1994 – Home Ownership Equity Protection Act (HOEPA)
HOEPA was a landmark federal law that amended TILA to provide certain borrowers with protections against loans with excessive interest rates or fees. HOEPA’s intent was to protect the existing equity of homeowners from predatory refinancing practices, so its protections were limited to refinance mortgages. Rather than banning “high-cost loans”, HOEPA established interest rate and fee thresholds that triggered further disclosure requirements and prohibitions on certain loan terms, including prepayment penalties for loans. HOEPA also required lenders to verify that the borrower can repay the loan.
1999 – North Carolina Predatory Lending Law (NCPLL)
In 1999, North Carolina enacted the first state-level anti-predatory lending law. Modeled after HOEPA, the law defined “high-cost home loans” based on interest rates, fees, and prepayment penalty cutoffs. For these “high-cost home loans,” the law restricted or banned certain loan terms. The law also wholly banned several practices considered predatory, including “flipping”, which involved inducing a borrower into repeated refinancing without tangible benefits in order to capture fees. The law was supported by the NC state bankers’ association, which provided input in the legislative process, while many mortgage brokers opposed the law. The NCPLL’s overall structure and some individual provisions were adopted in subsequent state laws, including those in Georgia and Massachusetts.
2002 – Georgia Fair Lending Act (GFLA)
The Georgia Fair Lending Act was modeled after the North Carolina Predatory Lending Law. It relied on interest rate thresholds that, if met, triggered restrictions on certain loan terms. However, the GFLA included aggressive remedies for violations, including assignee liability (allowing the borrower to bring all claims against the mortgage originator against any purchaser or subsequent holder of the mortgage), a ban on mandatory arbitration clauses, and an avenue for class action lawsuits by borrowers.
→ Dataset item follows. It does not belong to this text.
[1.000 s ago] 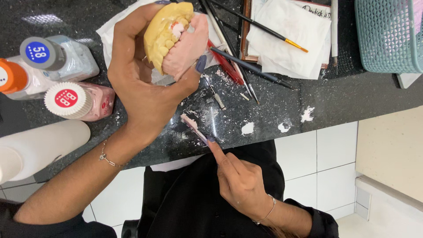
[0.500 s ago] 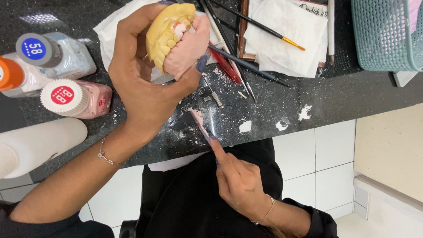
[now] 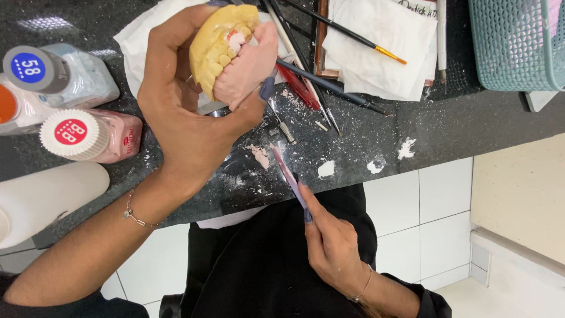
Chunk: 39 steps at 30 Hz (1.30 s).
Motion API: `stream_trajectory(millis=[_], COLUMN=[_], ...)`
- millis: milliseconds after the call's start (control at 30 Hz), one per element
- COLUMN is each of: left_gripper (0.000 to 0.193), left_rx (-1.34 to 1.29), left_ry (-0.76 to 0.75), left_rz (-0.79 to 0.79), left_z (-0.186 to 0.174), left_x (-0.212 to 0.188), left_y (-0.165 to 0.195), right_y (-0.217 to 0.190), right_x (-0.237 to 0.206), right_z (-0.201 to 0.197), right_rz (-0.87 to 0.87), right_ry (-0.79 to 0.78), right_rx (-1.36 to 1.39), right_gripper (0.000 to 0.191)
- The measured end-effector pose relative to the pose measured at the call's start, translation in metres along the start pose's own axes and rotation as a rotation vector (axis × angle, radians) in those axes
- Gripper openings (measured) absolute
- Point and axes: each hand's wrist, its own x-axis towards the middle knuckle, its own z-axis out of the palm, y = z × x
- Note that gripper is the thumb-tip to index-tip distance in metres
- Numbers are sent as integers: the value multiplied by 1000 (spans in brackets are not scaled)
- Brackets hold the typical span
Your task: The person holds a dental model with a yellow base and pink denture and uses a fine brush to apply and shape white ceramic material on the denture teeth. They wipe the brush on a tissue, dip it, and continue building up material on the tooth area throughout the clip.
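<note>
My left hand point(image 3: 188, 112) grips a yellow dental cast point(image 3: 220, 47) with pink gum material, held up over the black speckled counter point(image 3: 459, 129). Its teeth face me. My right hand point(image 3: 332, 247) is below the counter edge and pinches a thin metal spatula point(image 3: 285, 171) whose tip rests on the counter beside a small pink dab point(image 3: 258, 154). White powder spots point(image 3: 325, 169) lie close to the tip.
Powder jars with round lids point(image 3: 73, 132) and a white bottle point(image 3: 41, 197) stand at the left. Brushes and tools point(image 3: 329, 85) lie on white tissues point(image 3: 382, 53) behind the cast. A teal basket point(image 3: 518, 41) sits at the far right. White tiles below.
The spatula tip has slid a little to the right along the counter, away from the pink dab. The left hand keeps the cast in nearly the same place.
</note>
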Motion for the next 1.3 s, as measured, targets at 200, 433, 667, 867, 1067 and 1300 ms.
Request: stream_trajectory(millis=[200, 433, 667, 867, 1067, 1300], left_gripper=[62, 63, 64, 64, 64, 63], left_rx=[-14, 6, 19, 36, 26, -13], left_ry=[3, -13, -23, -12, -21, -28], left_rz=[-22, -13, -7, -13, 7, -13], left_z=[2, 0, 1, 3, 1, 2], left_x=[-2, -3, -2, 0, 2, -3], left_y=[1, -3, -3, 1, -1, -4], right_y=[-7, -20, -23, -27, -8, -4], right_x=[11, 23, 18, 14, 15, 17], right_z=[18, 16, -3, -26, -10, 9], right_rz=[-91, -246, -258, -246, -233, 133], right_ry=[58, 40, -40, -58, -40, -78], right_rx=[-125, -379, -486, -352, -92, 165], right_gripper=[61, 60, 62, 66, 66, 56])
The law carried significantly increased penalties and risk for both banks and companies originating mortgages deemed high-cost, as well as for institutions trading these mortgages on the secondary market.
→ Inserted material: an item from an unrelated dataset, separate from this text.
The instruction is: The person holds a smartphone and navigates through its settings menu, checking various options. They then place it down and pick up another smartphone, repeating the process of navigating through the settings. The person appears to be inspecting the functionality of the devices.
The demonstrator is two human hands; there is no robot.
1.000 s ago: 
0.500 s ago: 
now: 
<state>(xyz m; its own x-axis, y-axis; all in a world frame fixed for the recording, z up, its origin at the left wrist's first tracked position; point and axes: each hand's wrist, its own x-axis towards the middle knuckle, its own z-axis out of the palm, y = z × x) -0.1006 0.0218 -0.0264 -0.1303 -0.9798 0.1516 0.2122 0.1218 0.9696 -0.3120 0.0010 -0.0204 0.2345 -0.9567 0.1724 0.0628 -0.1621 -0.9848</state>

2003 – GFLA amended after conflict with national banks and ratings agencies
The original Georgia Fair Lending Act was criticized by the private sector, which argued that assignee liability, class action lawsuits, and other remedies created unsustainable liability for financial institutions in the secondary mortgage market. Nationally chartered banks also argued that the law broadly infringed on their right to be regulated only by federal regulators. In January 2003, Standard and Poor’s, Moody’s, and Fitch warned that they would stop rating securities containing Georgia mortgages, which threatened the state’s secondary mortgage market. State legislators amended the law in March 2003 to remove assignee liability and scale back other remedies.
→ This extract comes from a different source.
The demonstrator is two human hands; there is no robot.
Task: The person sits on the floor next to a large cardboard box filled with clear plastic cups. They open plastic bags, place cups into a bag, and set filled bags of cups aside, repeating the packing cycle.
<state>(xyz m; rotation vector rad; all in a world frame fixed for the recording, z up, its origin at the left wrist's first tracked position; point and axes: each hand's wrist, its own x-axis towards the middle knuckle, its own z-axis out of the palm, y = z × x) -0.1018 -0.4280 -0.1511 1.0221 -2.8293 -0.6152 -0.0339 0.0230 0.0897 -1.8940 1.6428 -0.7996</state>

2004 – Office of the Comptroller of the Currency blanket preemption of state laws
In July 2003, the Office of the Comptroller of the Currency (OCC), which regulates nationally chartered banks, issued an order preempting the Georgia Fair Lending Act. In January 2004, the OCC issued a final rule preempting most provisions of state predatory lending laws from applying to national banks. Preempted provisions included any restrictions or requirements regarding terms of credit, interest rates, disclosure, advertising, or licensing. The OCC objected to the burden of “higher costs, potential litigation exposure, and operational challenges” faced by national and multinational banks. With this rule, states were largely stripped of the ability to regulate nationally chartered banks, creating new incentives for regulatory arbitrage.